This Presidents Day, Let Us Take Inspiration From Our Leaders’ Hardships

Millard Fillmore and Andrew Johsnon were illiterate until they learned to read as adults.

Library of Congress via Wikimedia Commons
The inauguration of President McKinley. Library of Congress via Wikimedia Commons

America celebrates the federal holiday known as Washington’s Birthday thanks to the Uniform Monday Holiday Act of 1968. While we disagree on the apostrophe placement, if any, for Presidents Day, we can unify behind the idea that our chief executives have all been citizens like us and we can take inspiration from their struggles.

As host of the “History Author Show,” I’m often asked who’s the best president, and I always give the same unsatisfactory answer: I don’t rate them like ice cream flavors. Each has stories that can inspire us in different seasons of our lives even as we celebrate them as a group.

I’m an admirer of President McKinley’s compassion. After taking two bullets to the abdomen, he ordered that the life of his assassin be spared. McKinley rejected the Medal of Honor for himself and would have recoiled at being rated better than his commander-in-chief in the Civil War, President Lincoln.

Each president faced different circumstances and challenges, so the ones we focus on may line up with where we are one day but not fit right for the next. As President Theodore Roosevelt said of favorite books, the list changes throughout a person’s lifetime.

“There is no such thing as a list of ‘the 100 best books,’” Roosevelt said, “or the ‘best 5-foot library.’” There was no such list that would “satisfy the needs of even one particular man on different occasions extending over a number of years.”

McKinley enlisting at 17 to defeat slavery might speak to a high schooler. Later in life, that same person might find solace from a loss in how President Pierce and his wife dealt with seeing their son — Benjamin, known as “Benny” — crushed to death and almost decapitated in a train accident before their eyes.

President Grant, a chronic failure, once lost thousands of dollars entrusted to his care in a fire because he stopped to help get an old woman to safety. There’s a saying that character is doing the right thing when nobody’s watching, and for presidents, history is always watching for sacrifices like that.

Presidents Fillmore and Andrew Johnson were illiterate, but swallowed their pride and asked their wives to teach them to read. Fillmore didn’t even know President Tyler was sick when he was thrust into the figurative Oval Office — the real, almost-circular work space didn’t exist until President Taft — and charged with stopping the South from leaving the Union.

President Washington’s hotheaded actions on the frontier sparked the French and Indian War, as author Peter Stark told me when we discussed his book, “Young Washington.” Only through failures did Washington master his temper to become the Revolution’s “indispensable man.”

President Coolidge lost his son, Calvin Jr., to a senseless death when poisonous dye from his sock leached into a blister. President Franklin Roosevelt lost use of his legs to polio, and his cousin, Theodore, planned to kill himself when he fell ill in the Amazon rather than burden his party, rallying only because his son, Kermit, would’ve dragged out his corpse, anyway.

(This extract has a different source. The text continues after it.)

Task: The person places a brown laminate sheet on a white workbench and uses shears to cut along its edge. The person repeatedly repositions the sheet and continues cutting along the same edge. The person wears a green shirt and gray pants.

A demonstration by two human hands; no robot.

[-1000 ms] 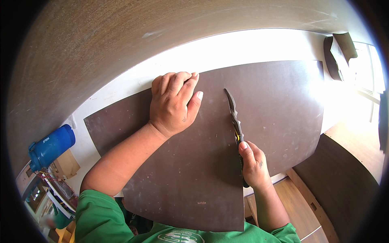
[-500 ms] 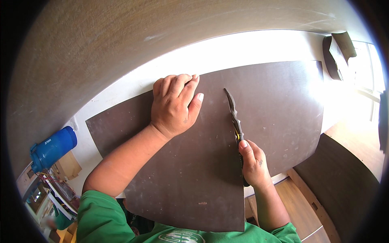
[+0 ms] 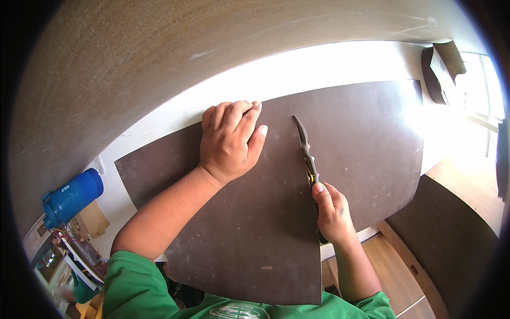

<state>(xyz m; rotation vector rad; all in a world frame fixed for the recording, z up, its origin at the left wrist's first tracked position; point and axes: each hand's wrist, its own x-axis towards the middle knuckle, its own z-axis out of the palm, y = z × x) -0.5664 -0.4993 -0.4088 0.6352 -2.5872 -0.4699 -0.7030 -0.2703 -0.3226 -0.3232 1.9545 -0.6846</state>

To have a cancerous tumor removed from his mouth in secret to prevent an economic panic, President Cleveland was lashed to the mast of a ship. When President Biden suffered a brain aneurysm in 1988, he was given the Last Rites. President Reagan said that whatever time he had left after surviving an assassin’s bullet belonged to God and dedicated it to ending the nuclear threat.

When President George H.W. Bush was shot down over Chichi Jima in the Pacific, his crewmen were captured by Japanese soldiers, tortured, beheaded, and some eaten. President George W. Bush, who might have been crushed by his father’s shadow, partied hard right up to his 40th birthday but hasn’t touched a drop since.

Like President Arthur, diagnosed with a fatal kidney disease during his term, we are all living on borrowed time and history is watching what we do with it. Each of our commanders-in-chief has overcome hardships. This holiday is an opportunity to seek them out for inspiration as we build our own 5-foot presidential libraries, knowing that reading about them is more important than rating them.